Starting at the first line of the data below, repeat each line word for word up to and including the line with "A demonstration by".

::::::::

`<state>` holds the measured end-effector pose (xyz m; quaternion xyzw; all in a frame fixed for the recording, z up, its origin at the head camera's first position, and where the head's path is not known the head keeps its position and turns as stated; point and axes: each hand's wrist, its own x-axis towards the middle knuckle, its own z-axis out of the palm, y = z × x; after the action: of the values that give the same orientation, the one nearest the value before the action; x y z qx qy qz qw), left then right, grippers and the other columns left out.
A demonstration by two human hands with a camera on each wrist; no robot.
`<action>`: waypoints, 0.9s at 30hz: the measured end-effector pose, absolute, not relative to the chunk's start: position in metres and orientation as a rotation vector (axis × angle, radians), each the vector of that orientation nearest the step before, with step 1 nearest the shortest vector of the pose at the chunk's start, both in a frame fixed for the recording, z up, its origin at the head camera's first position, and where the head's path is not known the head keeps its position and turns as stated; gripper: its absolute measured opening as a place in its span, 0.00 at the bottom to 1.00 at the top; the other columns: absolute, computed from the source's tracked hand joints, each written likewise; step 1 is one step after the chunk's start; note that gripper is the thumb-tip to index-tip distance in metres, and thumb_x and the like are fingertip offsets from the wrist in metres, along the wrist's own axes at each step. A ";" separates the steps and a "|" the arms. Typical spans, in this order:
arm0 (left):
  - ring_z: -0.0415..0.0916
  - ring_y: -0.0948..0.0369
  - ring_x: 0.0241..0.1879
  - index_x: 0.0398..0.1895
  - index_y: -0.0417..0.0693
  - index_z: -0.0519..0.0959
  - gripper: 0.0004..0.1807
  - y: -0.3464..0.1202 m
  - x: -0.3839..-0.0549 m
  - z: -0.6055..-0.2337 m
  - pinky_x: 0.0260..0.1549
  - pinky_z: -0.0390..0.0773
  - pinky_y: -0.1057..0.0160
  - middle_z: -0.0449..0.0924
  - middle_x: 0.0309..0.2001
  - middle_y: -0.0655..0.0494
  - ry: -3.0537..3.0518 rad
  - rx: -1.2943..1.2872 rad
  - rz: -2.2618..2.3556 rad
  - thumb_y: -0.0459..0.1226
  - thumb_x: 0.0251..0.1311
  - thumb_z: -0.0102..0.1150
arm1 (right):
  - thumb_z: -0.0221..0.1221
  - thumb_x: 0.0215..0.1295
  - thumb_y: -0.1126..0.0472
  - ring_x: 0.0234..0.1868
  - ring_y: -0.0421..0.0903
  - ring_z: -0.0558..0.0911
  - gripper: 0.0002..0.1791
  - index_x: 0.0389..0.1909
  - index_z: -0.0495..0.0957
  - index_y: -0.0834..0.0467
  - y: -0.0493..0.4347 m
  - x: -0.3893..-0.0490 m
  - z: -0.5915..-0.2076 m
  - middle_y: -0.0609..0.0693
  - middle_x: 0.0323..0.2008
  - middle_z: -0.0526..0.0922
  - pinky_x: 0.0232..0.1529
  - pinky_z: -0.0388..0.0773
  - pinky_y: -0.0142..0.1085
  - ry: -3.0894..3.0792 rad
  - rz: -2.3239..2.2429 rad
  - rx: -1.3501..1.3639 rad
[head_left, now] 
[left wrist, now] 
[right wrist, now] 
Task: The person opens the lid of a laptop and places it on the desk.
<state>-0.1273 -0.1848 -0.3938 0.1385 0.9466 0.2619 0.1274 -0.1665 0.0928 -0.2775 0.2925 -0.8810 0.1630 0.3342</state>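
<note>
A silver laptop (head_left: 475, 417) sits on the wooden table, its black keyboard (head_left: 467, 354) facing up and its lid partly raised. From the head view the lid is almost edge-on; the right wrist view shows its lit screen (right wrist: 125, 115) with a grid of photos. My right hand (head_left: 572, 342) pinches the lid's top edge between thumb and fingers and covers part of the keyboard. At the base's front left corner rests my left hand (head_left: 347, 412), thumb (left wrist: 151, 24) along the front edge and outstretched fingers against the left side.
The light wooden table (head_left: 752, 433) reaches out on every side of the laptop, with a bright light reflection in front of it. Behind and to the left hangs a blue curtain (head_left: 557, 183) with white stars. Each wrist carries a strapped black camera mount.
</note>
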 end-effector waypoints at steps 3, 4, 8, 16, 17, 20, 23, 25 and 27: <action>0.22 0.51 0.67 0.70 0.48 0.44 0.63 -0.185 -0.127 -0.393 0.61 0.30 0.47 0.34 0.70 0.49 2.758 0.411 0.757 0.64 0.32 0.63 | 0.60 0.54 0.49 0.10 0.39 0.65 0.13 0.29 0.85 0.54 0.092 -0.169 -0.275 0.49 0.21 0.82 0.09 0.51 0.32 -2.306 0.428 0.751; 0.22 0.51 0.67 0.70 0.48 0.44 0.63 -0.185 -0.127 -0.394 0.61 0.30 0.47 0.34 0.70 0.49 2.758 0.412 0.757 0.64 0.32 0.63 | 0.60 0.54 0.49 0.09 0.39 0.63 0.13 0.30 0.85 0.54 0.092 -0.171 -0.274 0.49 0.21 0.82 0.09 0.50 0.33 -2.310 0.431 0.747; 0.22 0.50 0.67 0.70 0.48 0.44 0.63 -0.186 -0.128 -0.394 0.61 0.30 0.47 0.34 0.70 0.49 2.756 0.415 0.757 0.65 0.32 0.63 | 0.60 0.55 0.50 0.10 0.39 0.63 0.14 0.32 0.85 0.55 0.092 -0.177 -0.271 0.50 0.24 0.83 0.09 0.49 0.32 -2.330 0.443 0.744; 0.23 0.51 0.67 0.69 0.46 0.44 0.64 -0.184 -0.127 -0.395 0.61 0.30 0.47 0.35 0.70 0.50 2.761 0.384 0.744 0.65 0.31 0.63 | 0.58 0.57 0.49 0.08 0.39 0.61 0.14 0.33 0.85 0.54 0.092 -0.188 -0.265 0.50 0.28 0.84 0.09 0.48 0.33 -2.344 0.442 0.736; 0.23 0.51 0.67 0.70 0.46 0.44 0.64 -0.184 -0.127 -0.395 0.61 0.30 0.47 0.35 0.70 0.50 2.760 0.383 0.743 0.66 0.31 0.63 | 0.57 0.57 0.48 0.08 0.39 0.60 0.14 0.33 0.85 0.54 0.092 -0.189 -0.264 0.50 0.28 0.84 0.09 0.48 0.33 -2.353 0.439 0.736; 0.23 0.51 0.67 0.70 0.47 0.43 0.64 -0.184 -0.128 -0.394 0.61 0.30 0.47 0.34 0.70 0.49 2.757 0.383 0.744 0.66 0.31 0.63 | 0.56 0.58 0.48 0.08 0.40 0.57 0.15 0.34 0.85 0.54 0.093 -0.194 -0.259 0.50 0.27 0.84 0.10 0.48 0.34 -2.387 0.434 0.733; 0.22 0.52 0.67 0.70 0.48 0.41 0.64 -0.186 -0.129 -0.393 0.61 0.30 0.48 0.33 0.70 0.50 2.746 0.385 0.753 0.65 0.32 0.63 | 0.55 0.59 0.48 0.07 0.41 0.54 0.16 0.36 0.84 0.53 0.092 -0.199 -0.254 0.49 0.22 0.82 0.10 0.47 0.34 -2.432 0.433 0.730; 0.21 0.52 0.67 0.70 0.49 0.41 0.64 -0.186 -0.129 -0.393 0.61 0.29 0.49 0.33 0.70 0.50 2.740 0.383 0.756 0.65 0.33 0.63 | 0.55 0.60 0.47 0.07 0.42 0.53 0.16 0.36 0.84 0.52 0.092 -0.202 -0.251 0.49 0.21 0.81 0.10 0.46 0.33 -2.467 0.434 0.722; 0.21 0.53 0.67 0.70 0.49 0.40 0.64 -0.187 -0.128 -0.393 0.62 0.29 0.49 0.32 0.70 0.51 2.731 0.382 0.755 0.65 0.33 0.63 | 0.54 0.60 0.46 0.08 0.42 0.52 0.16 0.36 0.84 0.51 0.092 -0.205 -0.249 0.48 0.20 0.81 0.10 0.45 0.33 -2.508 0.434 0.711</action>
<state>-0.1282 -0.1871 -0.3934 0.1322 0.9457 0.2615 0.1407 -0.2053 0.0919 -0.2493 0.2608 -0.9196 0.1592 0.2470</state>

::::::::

## [Task result]
`<state>` holds the measured end-effector pose (xyz m; quaternion xyzw; all in a frame fixed for the recording, z up, its origin at the head camera's first position, and where the head's path is not known the head keeps its position and turns as stated; point and axes: each hand's wrist, its own x-axis towards the middle knuckle, its own z-axis out of the palm, y = z × x; after the action: of the values that give the same orientation, the one nearest the value before the action; x y z qx qy qz qw), left then right, grippers and the other columns left out.
A demonstration by two human hands with a camera on each wrist; no robot.

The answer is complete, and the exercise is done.